*** Block opens ***

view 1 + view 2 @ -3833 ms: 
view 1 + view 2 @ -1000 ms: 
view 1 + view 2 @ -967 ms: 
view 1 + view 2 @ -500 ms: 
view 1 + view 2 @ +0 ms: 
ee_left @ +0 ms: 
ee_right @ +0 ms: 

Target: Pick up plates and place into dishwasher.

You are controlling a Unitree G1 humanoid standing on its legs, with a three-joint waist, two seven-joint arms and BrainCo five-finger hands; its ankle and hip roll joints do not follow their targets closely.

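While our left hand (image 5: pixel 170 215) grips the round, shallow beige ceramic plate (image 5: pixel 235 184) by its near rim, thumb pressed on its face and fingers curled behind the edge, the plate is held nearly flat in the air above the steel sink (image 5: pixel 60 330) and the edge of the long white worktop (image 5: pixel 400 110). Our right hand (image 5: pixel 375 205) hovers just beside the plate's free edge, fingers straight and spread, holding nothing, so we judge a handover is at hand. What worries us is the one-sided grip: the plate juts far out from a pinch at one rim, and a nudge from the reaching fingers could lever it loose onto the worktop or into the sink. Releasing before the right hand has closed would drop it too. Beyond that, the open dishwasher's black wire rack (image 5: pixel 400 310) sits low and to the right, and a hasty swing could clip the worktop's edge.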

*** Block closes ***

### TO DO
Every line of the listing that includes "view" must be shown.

### OUTPUT FOR THIS TASK
view 1 + view 2 @ -3833 ms: 
view 1 + view 2 @ -1000 ms: 
view 1 + view 2 @ -967 ms: 
view 1 + view 2 @ -500 ms: 
view 1 + view 2 @ +0 ms: 

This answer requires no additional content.